▸ WORK INSTRUCTION: A word-for-word copy of the data, with no images, is the required answer.

#### INFORMATION PROVIDED

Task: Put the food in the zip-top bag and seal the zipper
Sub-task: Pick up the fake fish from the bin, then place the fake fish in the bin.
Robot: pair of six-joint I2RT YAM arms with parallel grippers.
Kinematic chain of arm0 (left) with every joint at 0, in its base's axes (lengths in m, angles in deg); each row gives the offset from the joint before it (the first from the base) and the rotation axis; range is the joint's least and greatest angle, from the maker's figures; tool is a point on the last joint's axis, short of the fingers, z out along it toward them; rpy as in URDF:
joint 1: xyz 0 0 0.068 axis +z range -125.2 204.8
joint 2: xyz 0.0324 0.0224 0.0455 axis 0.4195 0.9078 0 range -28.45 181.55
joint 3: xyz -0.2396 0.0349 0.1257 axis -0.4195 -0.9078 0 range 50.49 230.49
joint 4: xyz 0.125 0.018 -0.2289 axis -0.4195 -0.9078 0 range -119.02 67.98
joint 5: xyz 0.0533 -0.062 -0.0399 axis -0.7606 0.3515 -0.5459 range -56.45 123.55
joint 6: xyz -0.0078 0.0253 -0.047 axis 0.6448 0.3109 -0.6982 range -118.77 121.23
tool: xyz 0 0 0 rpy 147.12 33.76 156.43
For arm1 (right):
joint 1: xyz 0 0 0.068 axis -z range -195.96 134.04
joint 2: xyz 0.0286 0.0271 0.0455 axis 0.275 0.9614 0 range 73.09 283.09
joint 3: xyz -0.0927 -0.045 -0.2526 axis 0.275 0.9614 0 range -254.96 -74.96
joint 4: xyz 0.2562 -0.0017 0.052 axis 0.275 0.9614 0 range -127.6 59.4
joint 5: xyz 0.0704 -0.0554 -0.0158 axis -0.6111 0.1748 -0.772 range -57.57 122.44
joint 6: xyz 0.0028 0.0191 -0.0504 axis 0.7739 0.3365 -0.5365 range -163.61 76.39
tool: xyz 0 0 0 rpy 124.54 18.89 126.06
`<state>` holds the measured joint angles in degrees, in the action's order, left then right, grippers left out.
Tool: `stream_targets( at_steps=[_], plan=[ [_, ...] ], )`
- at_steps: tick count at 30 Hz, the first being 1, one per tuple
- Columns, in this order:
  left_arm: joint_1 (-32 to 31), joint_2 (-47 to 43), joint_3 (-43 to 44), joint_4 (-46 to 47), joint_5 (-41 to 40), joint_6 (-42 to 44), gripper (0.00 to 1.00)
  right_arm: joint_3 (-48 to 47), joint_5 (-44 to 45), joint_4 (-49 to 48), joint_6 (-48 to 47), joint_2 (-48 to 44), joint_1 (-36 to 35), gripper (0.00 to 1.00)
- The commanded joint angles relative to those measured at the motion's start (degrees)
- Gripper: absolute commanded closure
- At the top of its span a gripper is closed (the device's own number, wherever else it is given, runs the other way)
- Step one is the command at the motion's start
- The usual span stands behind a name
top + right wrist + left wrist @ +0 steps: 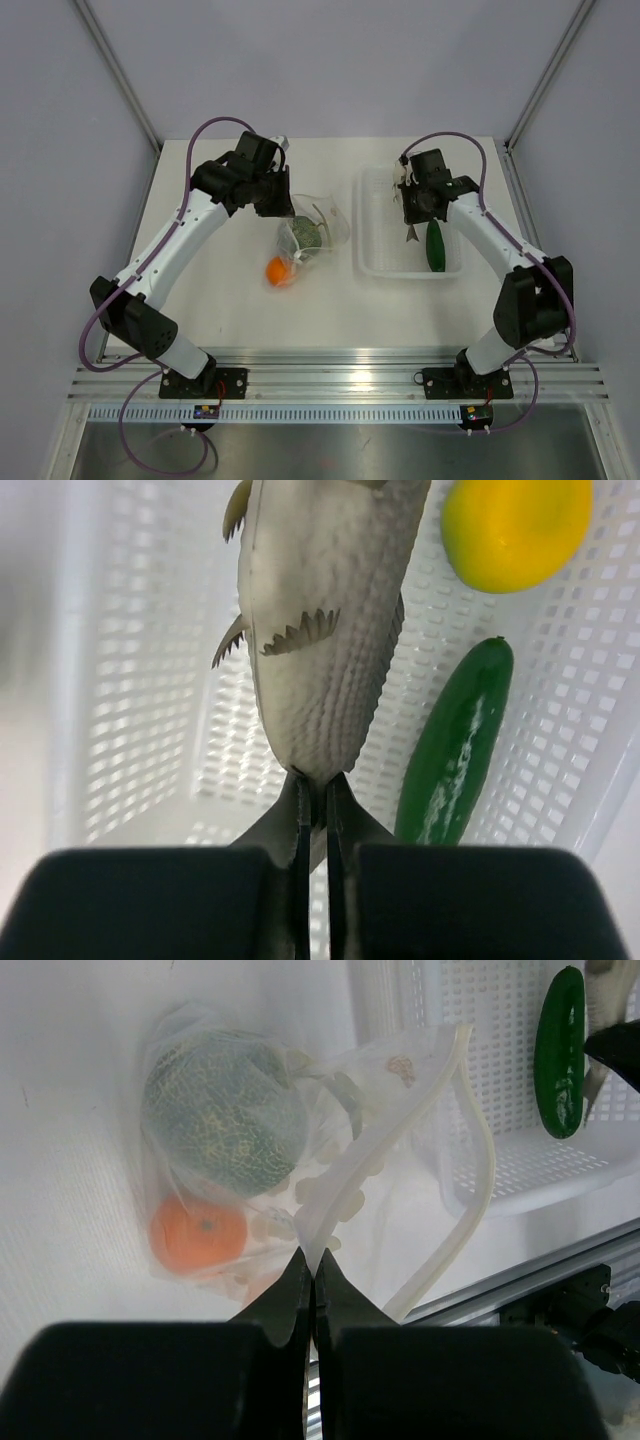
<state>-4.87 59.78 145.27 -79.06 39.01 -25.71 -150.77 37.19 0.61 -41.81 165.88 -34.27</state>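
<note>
The zip-top bag [318, 222] lies crumpled at mid-table with its mouth open. In the left wrist view the speckled green ball [225, 1125] and the orange ball [197, 1232] show through the bag's plastic. My left gripper [312, 1260] is shut on the bag's edge near the whitish zipper [470, 1160]. My right gripper [315, 785] is shut on the tail end of the pale scaly fish [325, 630] and holds it over the tray [140, 680]. The lemon [515, 525] and the cucumber [455, 750] lie in the tray.
The rigid clear tray [375, 262] stands right of the bag, with the cucumber [436, 245] along its right side. An aluminium rail [330, 365] runs along the table's near edge. Grey walls close off the back and sides.
</note>
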Motion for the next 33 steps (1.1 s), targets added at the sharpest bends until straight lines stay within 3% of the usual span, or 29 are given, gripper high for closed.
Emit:
stream_targets(
  at_steps=[1,11,14,17,23,30,31,33],
  plan=[
    [0.23,-2.27,0.58,3.69,2.19,-0.48,1.00,-4.34,-9.31,7.83,0.74,-5.33,0.20,1.00],
    [0.23,-0.42,1.81,3.68,2.02,0.04,1.00,-7.32,-20.21,18.80,1.19,-18.96,-4.19,1.00],
    [0.23,-0.07,2.07,3.77,2.02,-0.22,1.00,-9.00,-18.13,21.97,1.01,-19.76,-7.62,1.00],
    [0.23,-0.07,1.99,3.77,1.49,-0.39,1.00,-9.01,-9.87,22.26,5.04,-18.18,-7.36,1.00],
    [0.23,-0.77,0.49,4.12,1.58,-0.48,1.00,-1.02,-20.92,12.43,10.05,-11.94,-0.43,1.00],
    [0.23,-1.92,-1.35,4.39,1.31,-0.48,1.00,-5.23,-17.59,8.02,23.13,-1.22,3.01,0.95],
    [0.23,-2.09,-1.53,4.48,1.23,-0.48,1.00,-5.05,-17.93,6.71,24.72,-0.69,3.10,0.85],
    [0.23,-2.27,-1.53,4.39,1.23,-0.57,1.00,-2.95,-18.90,1.61,28.15,-1.03,3.01,0.54]
  ],
)
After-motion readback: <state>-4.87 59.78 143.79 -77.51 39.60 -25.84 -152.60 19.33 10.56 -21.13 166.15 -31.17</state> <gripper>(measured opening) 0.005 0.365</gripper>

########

▸ EXERCISE RESULT:
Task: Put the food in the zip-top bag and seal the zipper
Sub-task: Pick up the fake fish from the bin, then place the fake fish in the bin.
Robot: pair of six-joint I2RT YAM arms with parallel grippers.
Kinematic chain of arm0 (left) with every joint at 0, in its base's axes (lengths in m, angles in deg); each row gives the offset from the joint before it (the first from the base) and the rotation axis; range is the joint's least and greatest angle, from the maker's figures; tool is a point on the last joint's axis, short of the fingers, z out along it toward them; rpy as in URDF:
joint 1: xyz 0 0 0.068 axis +z range -125.2 204.8
joint 2: xyz 0.0324 0.0224 0.0455 axis 0.4195 0.9078 0 range -28.45 181.55
joint 3: xyz -0.2396 0.0349 0.1257 axis -0.4195 -0.9078 0 range 50.49 230.49
joint 4: xyz 0.125 0.018 -0.2289 axis -0.4195 -0.9078 0 range -119.02 67.98
joint 5: xyz 0.0533 -0.062 -0.0399 axis -0.7606 0.3515 -0.5459 range -56.45 123.55
joint 6: xyz -0.0078 0.0253 -0.047 axis 0.6448 0.3109 -0.6982 range -118.77 121.23
tool: xyz 0 0 0 rpy 147.12 33.76 156.43
For arm1 (right):
joint 1: xyz 0 0 0.068 axis -z range -195.96 134.04
joint 2: xyz 0.0286 0.0271 0.0455 axis 0.275 0.9614 0 range 73.09 283.09
joint 3: xyz -0.0927 -0.045 -0.2526 axis 0.275 0.9614 0 range -254.96 -74.96
joint 4: xyz 0.2562 -0.0017 0.052 axis 0.275 0.9614 0 range -127.6 59.4
joint 5: xyz 0.0704 -0.0554 -0.0158 axis -0.6111 0.1748 -0.772 range -57.57 122.44
joint 6: xyz 0.0028 0.0191 -0.0504 axis 0.7739 0.3365 -0.5365 range -163.61 76.39
tool: xyz 0 0 0 rpy 124.54 18.89 126.06
`<state>` holds the measured joint angles in degrees, in the action's order, left then right, grippers left out.
Tool: `stream_targets( at_steps=[_], plan=[ [_, ...] ], )`
- at_steps: tick count at 30 Hz, the first being 1, one per tuple
- Columns, in this order:
  left_arm: joint_1 (-32 to 31), joint_2 (-47 to 43), joint_3 (-43 to 44), joint_4 (-46 to 47), joint_5 (-41 to 40), joint_6 (-42 to 44), gripper (0.00 to 1.00)
  right_arm: joint_3 (-48 to 47), joint_5 (-44 to 45), joint_4 (-49 to 48), joint_6 (-48 to 47), joint_2 (-48 to 44), joint_1 (-36 to 35), gripper (0.00 to 1.00)
- The commanded joint angles relative to those measured at the motion's start (degrees)
- Gripper: absolute commanded closure
- At the top of its span a gripper is closed (the device's own number, wherever else it is given, runs the other way)
- Step one is the command at the motion's start
- The usual span stands behind a name
top + right wrist + left wrist @ +0 steps: 
<state>-4.87 59.78 145.27 -79.06 39.01 -25.71 -150.77 37.19 0.61 -41.81 165.88 -34.27</state>
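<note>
The zip-top bag [318, 222] lies crumpled at mid-table with its mouth open. In the left wrist view the speckled green ball [225, 1125] and the orange ball [197, 1232] show through the bag's plastic. My left gripper [312, 1260] is shut on the bag's edge near the whitish zipper [470, 1160]. My right gripper [315, 785] is shut on the tail end of the pale scaly fish [325, 630] and holds it over the tray [140, 680]. The lemon [515, 525] and the cucumber [455, 750] lie in the tray.
The rigid clear tray [375, 262] stands right of the bag, with the cucumber [436, 245] along its right side. An aluminium rail [330, 365] runs along the table's near edge. Grey walls close off the back and sides.
</note>
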Motion for the next 33 steps (1.1 s), targets added at the sharpest bends until straight lines stay within 3% of the usual span, or 29 are given, gripper high for closed.
Emit:
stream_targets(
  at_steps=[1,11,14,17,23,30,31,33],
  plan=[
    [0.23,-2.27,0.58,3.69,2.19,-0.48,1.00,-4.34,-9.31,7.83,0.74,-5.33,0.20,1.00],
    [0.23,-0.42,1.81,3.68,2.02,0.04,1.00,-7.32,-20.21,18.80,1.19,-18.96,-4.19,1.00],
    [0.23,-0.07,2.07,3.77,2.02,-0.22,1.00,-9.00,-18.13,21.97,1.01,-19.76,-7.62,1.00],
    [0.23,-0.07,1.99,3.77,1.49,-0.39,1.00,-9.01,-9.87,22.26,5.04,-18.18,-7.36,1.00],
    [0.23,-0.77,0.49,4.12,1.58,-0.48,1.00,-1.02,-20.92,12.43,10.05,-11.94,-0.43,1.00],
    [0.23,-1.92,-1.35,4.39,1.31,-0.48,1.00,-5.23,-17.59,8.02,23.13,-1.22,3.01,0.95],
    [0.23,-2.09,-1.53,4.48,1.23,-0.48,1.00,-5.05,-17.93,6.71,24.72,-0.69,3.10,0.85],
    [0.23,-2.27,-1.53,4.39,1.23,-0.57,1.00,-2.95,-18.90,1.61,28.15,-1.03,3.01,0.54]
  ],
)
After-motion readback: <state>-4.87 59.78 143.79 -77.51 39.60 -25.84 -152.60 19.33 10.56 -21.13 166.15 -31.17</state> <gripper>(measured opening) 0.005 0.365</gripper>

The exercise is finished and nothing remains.